Hacker Newsnew | past | comments | ask | show | jobs | submitlogin
The State of Python Packaging (bernat.tech)
133 points by BerislavLopac on Feb 12, 2019 | hide | past | favorite | 42 comments


It's funny, I used to have a very popular (~2k pageviews a month, 1st or second search result on google) tutorial on how to get a package onto pypi. I deleted it because since then the PyPI team have written a good guide on how to do it: https://packaging.python.org/tutorials/packaging-projects/ . If you're reading this and wondering how to create a python package, follow that. Everything else is going to be wrong, or out-of-date, or worse.


It might have been better to leave the content up, but put a large disclaimer recommending the official guide. Is there any reason you didn’t do this?


Speaking for myself, when I skim an article first, I look for code examples and work my way backwards. I have missed disclaimers before.


Well, and no harm done then. We shouldn't be taking historical content offline just because people have become too inattentive to analyze things top to bottom. The code might even just work still.


Change starts at home.


Personally, I would try very hard to avoid deleting things that I put up on my website, if that's what you were asking.


I wasn't asking anything. The web is ephemeral and the information on that page became superfluous.

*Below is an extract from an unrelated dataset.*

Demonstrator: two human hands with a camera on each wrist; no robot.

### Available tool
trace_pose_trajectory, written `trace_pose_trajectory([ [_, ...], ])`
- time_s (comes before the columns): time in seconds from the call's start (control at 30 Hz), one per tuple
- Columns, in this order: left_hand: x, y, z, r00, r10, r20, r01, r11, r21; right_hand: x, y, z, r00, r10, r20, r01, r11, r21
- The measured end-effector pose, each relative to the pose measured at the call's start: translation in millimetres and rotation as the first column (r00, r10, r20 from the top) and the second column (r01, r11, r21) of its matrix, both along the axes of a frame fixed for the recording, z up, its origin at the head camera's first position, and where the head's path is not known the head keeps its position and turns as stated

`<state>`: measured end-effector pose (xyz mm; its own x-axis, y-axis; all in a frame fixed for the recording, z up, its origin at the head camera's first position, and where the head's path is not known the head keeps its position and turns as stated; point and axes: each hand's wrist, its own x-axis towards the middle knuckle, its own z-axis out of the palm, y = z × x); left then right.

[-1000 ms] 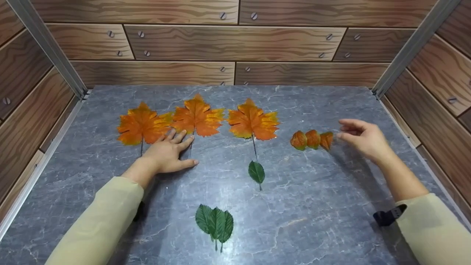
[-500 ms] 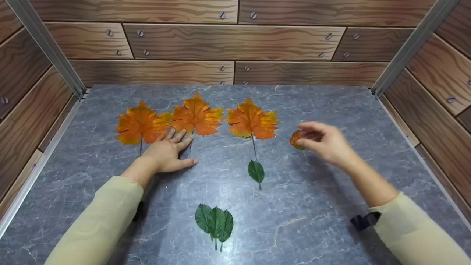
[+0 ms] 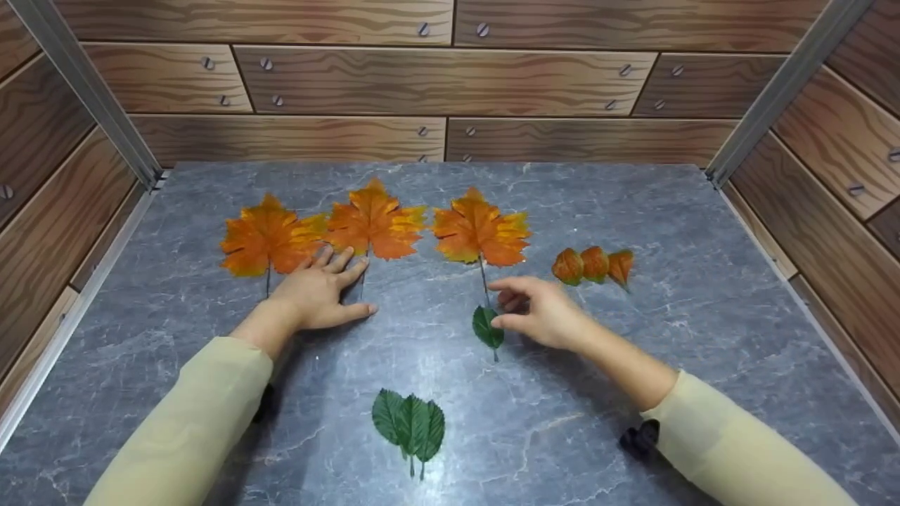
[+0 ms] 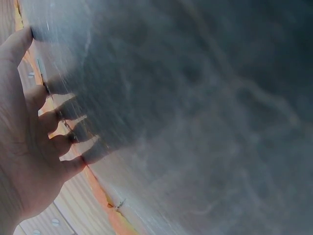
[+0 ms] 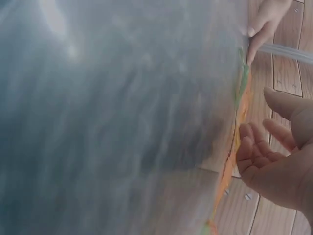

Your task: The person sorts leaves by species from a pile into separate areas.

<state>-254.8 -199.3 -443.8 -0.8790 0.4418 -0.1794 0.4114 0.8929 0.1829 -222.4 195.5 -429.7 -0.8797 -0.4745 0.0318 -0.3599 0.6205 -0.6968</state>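
Note:
My left hand [image 3: 315, 295] lies with fingers spread, its fingertips at the lower edges of the left orange maple leaf [image 3: 267, 235] and the middle maple leaf [image 3: 375, 221]. In the left wrist view, the fingertips of that hand [image 4: 32, 142] meet the grey tabletop. My right hand [image 3: 545, 313], fingers loosely bent and holding nothing, hovers by the stem of the third maple leaf [image 3: 480, 228]. Its thumb overlaps a single green leaf [image 3: 484, 329] in the head view. The right wrist view shows this hand [image 5: 279, 152] above the table, with gaps between thumb and fingers.
Several green leaves [image 3: 411, 425] overlap in a fan nearer the front of the marbled grey table [image 3: 562, 450]. Three small orange-green leaves [image 3: 594, 265] form a row on the right. Wood-patterned walls [image 3: 450, 81] and metal posts enclose the back and sides.
My right hand has moved left, from beside the small orange leaves, passing over them to the single green leaf. The leaves and my left hand have stayed in place.

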Motion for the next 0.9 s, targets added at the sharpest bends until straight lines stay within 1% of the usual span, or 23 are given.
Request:
trace_pose_trajectory([
  [0.13,0.7,0.0,0.6,1.0,0.002,0.0,-0.002,1.0,-0.005,1.6,-7.8,-1.4,0.998,-0.033,0.045,0.029,0.996,0.08],
  [0.23,0.7,0.3,1.0,1.0,0.0,0.001,0.0,1.0,-0.005,2.4,-11.0,-1.6,0.998,-0.035,0.052,0.027,0.989,0.148],
  [0.33,0.8,0.6,0.9,1.0,0.002,0.004,-0.002,1.0,-0.008,4.0,-12.3,-1.9,0.999,0.003,0.034,-0.01,0.978,0.208],
  [0.47,0.2,1.4,0.1,1.0,0.002,0.006,-0.002,1.0,-0.011,7.9,-11.5,-2.4,0.998,0.059,0.037,-0.066,0.971,0.229],
  [0.6,-0.4,2.0,-0.1,1.0,0.0,0.008,0.0,1.0,-0.007,13.3,-5.8,-2.9,0.995,0.089,0.049,-0.097,0.976,0.197],
  [0.67,-0.2,2.0,0.5,1.0,0.001,0.008,-0.001,1.0,-0.008,15.7,-1.0,-3.2,0.995,0.089,0.042,-0.095,0.982,0.164],
  [0.77,0.0,1.8,1.2,1.0,0.003,0.008,-0.003,1.0,-0.009,17.0,6.7,-3.8,0.998,0.059,0.036,-0.062,0.994,0.085],
  [0.9,-0.1,1.1,1.0,1.0,0.005,0.008,-0.004,1.0,-0.007,13.6,18.0,-5.7,0.999,-0.021,0.024,0.022,1.0,-0.021],
])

Well you see actually Python packaging is extremely simple, people just don’t get it. You just use pip! Well actually distutils is what you use not pip, except don’t use distutils use setuptools instead, distutils is outdated, but not really because setuptools uses distutils internally... but anyways you should use setuptools is what I mean. Anyway you just set up a setup.py file with all the details of your package, except don’t do that, instead use a minimalistic setup.py and write your metadata in setup.cfg, except that’s silly instead put your version in the module, and your description in a file and use hooks in the setup.cfg to get them. Except actually you should maybe use pipenv instead, or poetry actually or what was it this week again? Err so where were we. Ohh yea, python packaging is really simple, people just don’t get it. But wait we haven’t really touched on virtual environments and dependency management yet....

My favorite vote for “Completely break backwards compatibility in python4” is packaging. Tear it all out in one go and completely forget it then start fresh with one and only one way to do it, under completely new names kill pip, setup.py and everything connected to them and let the Phoenix rise again under a new name. Google is a graveyard of the last 6 different “the new way of doing it” and everyone learns by doing it “wrong” 3-4 different ways before they get even close to what’s considered “the right way” this quarter... and then they bikeshed their own “fix” over that and share it on their blog to confuse everyone else. It’s frustrating to no end.

All that and we havn’t even touched on distributing projects that mix in c++/c, or just pure python projects that need to be compiled to an executable pyinstaller works great for that though! Until it doesn’t for some obscure unknown reason you’ll then have to figure out.

Building c++ projects is an absolute breeze compared to the hell that is Python.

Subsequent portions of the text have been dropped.